= Beginning of Section =
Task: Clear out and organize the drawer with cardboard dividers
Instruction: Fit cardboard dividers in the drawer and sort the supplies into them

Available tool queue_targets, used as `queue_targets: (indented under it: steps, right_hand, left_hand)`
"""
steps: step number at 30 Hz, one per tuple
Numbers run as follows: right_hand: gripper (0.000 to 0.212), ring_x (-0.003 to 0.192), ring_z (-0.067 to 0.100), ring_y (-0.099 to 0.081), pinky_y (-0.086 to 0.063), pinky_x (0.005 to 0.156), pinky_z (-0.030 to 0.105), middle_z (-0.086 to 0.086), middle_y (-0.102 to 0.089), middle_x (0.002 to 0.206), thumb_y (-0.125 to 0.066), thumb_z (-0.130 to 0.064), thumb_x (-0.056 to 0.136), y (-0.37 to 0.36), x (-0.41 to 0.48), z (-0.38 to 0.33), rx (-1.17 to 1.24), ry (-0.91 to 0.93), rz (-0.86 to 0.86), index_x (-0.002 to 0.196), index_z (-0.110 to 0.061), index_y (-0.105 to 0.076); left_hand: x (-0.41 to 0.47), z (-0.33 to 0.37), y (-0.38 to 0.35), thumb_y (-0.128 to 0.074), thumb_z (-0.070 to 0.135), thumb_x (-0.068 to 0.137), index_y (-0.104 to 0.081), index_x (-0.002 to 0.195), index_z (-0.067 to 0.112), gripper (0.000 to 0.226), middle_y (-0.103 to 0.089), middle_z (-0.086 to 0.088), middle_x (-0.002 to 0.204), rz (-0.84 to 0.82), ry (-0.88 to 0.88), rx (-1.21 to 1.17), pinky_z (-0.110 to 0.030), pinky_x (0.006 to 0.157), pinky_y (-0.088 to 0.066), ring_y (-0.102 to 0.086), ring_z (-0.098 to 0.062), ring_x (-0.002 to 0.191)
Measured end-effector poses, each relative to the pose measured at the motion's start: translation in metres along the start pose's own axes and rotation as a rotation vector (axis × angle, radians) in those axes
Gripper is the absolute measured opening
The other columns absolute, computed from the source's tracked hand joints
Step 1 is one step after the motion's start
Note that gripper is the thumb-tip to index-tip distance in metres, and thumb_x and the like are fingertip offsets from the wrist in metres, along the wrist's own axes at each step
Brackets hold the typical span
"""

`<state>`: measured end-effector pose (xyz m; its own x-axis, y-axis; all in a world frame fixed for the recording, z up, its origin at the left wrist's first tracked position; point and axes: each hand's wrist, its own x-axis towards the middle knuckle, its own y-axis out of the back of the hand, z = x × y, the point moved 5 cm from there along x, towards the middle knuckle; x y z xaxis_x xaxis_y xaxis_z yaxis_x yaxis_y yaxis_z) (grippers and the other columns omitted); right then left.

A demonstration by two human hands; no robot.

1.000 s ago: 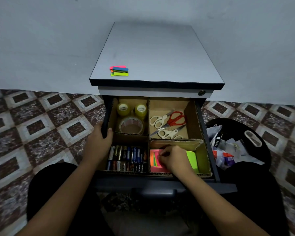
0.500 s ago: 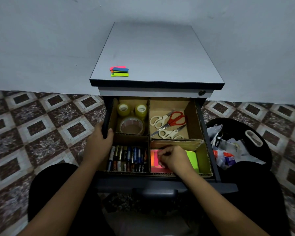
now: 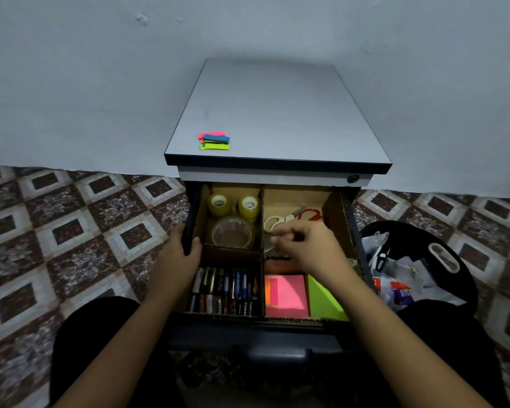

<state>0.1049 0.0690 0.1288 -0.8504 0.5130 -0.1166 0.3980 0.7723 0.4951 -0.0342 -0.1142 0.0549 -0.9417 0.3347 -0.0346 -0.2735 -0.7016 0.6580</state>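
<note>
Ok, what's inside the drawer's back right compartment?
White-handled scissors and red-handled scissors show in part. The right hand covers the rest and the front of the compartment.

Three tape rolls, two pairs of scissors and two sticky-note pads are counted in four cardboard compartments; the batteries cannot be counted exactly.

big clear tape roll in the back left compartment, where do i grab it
Pinch its ring wall from straight above, a finger in the core, thumb outside. The big clear tape roll lies flat with its hole facing up, and cardboard dividers crowd its sides, likely blocking a side approach.
</note>
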Motion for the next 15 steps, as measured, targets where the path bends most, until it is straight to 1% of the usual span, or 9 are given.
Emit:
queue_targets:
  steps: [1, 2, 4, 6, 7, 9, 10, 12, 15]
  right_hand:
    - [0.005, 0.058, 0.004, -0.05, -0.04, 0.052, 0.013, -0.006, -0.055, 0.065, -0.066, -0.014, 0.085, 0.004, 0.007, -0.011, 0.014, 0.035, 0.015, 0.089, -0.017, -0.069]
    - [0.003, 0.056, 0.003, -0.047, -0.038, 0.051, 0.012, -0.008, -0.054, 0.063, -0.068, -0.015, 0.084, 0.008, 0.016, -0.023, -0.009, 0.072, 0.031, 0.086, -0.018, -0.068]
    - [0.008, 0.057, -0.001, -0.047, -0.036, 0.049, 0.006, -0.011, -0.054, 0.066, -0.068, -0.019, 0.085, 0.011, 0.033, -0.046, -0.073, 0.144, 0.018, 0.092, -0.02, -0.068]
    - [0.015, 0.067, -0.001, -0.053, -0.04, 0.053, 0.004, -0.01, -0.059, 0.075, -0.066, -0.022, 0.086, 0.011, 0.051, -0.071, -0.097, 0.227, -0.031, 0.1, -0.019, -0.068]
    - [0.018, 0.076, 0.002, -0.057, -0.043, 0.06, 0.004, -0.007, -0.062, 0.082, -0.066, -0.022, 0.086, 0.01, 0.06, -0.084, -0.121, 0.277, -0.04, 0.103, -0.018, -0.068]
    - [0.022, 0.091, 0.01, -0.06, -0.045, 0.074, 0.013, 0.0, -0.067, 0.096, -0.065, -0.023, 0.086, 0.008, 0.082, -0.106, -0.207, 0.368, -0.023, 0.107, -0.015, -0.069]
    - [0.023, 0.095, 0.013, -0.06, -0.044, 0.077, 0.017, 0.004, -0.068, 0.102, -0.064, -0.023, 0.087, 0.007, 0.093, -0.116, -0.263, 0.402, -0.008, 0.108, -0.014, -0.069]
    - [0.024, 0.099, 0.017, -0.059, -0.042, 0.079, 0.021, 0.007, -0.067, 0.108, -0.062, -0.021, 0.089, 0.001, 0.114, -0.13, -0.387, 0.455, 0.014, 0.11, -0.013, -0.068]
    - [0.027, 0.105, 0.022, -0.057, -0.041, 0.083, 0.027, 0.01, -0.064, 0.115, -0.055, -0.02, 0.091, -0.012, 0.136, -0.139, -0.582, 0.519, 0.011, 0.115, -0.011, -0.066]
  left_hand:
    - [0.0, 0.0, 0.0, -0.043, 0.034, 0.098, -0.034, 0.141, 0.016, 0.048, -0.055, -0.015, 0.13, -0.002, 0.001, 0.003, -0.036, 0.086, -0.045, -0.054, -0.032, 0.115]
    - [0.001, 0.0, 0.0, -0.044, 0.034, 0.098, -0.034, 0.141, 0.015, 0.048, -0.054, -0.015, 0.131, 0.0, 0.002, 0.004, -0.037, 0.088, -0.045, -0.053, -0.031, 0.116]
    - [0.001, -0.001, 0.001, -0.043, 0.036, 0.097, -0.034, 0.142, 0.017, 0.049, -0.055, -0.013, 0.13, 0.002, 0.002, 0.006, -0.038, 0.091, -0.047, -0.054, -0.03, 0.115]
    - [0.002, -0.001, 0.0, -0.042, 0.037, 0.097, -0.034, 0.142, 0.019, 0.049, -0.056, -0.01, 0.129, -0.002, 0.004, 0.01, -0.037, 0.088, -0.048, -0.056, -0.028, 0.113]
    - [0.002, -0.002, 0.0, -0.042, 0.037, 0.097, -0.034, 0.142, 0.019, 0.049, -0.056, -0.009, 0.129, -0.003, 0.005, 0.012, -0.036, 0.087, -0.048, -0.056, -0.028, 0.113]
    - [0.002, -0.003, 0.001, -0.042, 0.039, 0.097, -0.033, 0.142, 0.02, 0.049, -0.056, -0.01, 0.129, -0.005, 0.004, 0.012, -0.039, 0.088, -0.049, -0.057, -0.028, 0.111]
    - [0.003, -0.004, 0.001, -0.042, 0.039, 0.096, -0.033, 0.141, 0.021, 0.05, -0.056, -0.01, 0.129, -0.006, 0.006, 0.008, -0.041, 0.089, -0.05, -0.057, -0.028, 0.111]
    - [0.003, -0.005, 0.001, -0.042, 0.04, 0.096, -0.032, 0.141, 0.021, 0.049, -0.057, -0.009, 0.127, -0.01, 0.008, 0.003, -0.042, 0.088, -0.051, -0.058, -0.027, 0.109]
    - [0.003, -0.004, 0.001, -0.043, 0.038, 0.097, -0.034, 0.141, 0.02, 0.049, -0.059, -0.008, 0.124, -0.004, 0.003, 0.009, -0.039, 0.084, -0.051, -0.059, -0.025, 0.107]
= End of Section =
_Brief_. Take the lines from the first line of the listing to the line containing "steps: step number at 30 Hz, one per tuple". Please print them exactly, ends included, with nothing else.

_Response to this task_.
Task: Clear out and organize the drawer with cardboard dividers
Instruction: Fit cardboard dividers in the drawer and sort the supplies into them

Available tool queue_targets, used as `queue_targets: (indented under it: steps, right_hand, left_hand)`
"""
steps: step number at 30 Hz, one per tuple

Besides this answer, the exercise requires nothing else.